Duration also supports percentile (p) statistics. Use percentiles to exclude outlier values that skew Average and Maximum statistics. For example, the p95 statistic shows the maximum duration of 95 percent of invocations, excluding the slowest 5 percent. For more information, see Percentiles in the Amazon CloudWatch User Guide.

Concurrency metrics

Lambda reports concurrency metrics as an aggregate count of the number of instances processing events across a function, version, alias, or AWS Region. To see how close you are to hitting concurrency limits, view these metrics with the Max statistic.

  • ConcurrentExecutions – The number of function instances that are processing events. If this number reaches your concurrent executions quota for the Region, or the reserved concurrency limit on the function, then Lambda throttles additional invocation requests.

  • ProvisionedConcurrentExecutions – The number of function instances that are processing events using provisioned concurrency. For each invocation of an alias or version with provisioned concurrency, Lambda emits the current count.

  • ProvisionedConcurrencyUtilization – For a version or alias, the value of ProvisionedConcurrentExecutions divided by the total amount of provisioned concurrency allocated. For example, .5 indicates that 50 percent of allocated provisioned concurrency is in use.

  • UnreservedConcurrentExecutions – For a Region, the number of events that functions without reserved concurrency are processing.

Asynchronous invocation metrics

Asynchronous invocation metrics provide details about asynchronous invocations from event sources and direct invocations. You can set thresholds and alarms to notify you of certain changes. For example, when there's an undesired increase in the number of events queued for processing (AsyncEventsReceived). Or, when an event has been waiting a long time to be processed (AsyncEventAge).

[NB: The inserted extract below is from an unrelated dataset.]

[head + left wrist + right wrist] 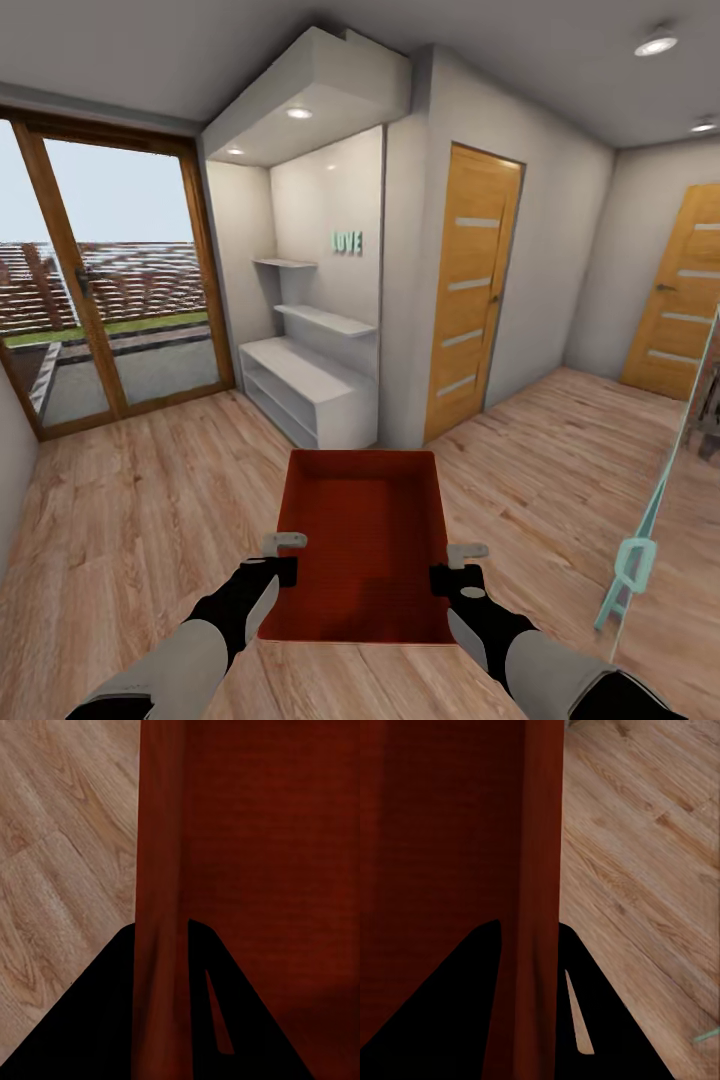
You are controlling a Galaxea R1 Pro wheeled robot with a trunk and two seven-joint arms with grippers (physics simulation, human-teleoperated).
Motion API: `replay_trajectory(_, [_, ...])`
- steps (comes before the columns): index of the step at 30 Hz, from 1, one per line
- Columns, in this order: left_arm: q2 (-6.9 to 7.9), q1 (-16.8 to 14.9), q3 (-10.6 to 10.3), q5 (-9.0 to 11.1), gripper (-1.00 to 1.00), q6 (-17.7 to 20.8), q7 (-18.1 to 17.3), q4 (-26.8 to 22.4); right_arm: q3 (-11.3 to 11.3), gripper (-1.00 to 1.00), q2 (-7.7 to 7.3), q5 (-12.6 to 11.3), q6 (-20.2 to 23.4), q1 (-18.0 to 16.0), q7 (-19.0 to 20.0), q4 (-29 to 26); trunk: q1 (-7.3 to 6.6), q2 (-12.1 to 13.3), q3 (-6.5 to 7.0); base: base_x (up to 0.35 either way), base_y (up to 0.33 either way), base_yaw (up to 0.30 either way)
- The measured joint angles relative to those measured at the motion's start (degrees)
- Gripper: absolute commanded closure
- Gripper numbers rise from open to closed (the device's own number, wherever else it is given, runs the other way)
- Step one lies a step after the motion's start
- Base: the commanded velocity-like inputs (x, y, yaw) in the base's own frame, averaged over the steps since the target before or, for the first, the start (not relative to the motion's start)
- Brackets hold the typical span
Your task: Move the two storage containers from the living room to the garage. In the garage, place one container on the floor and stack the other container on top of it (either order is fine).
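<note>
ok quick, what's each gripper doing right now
left gripper: shut on the storage container, left wall
right gripper: shut on the same container, right wall

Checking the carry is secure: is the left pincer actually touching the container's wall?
Touching. In the left wrist view the left pincer straddles the storage container wall, its dark fingers pressed against both faces with no gap.

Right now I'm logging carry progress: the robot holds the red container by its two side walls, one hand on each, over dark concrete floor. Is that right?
Not quite. The container is held by both side walls, left hand and right hand, but the floor beneath is light wood plank, not dark concrete, as the head view shows.
</note>
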Motion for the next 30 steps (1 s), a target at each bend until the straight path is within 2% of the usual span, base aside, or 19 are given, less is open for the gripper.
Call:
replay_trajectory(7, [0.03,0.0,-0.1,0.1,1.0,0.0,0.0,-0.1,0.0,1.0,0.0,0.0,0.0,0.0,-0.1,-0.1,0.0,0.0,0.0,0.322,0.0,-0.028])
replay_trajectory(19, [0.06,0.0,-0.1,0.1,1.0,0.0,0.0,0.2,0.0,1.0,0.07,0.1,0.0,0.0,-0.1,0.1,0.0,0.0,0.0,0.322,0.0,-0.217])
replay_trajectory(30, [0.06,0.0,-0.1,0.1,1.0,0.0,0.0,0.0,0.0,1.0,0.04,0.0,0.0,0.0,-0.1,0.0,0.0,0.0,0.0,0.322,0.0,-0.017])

  • AsyncEventsReceived – The number of events that Lambda successfully queues for processing. This metric provides insight into the number of events that a Lambda function receives. Monitor this metric and set alarms for thresholds to check for issues. For example, to detect an undesirable number of events sent to Lambda, and to quickly diagnose issues resulting from incorrect trigger or function configurations. Mismatches between AsyncEventsReceived and Invocations can indicate a disparity in processing, events being dropped, or a potential queue backlog.

  • AsyncEventAge – The time between when Lambda successfully queues the event and when the function is invoked. The value of this metric increases when events are being retried due to invocation failures or throttling. Monitor this metric and set alarms for thresholds on different statistics for when a queue buildup occurs. To troubleshoot an increase in this metric, look at the Errors metric to identify function errors and the Throttles metric to identify concurrency issues.

  • AsyncEventsDropped – The number of events that are dropped without successfully executing the function. If you configure a dead-letter queue (DLQ) or OnFailure destination, then events are sent there before they're dropped. Events are dropped for various reasons. For example, events can exceed the maximum event age or exhaust the maximum retry attempts, or reserved concurrency might be set to 0. To troubleshoot why events are dropped, look at the Errors metric to identify function errors and the Throttles metric to identify concurrency issues.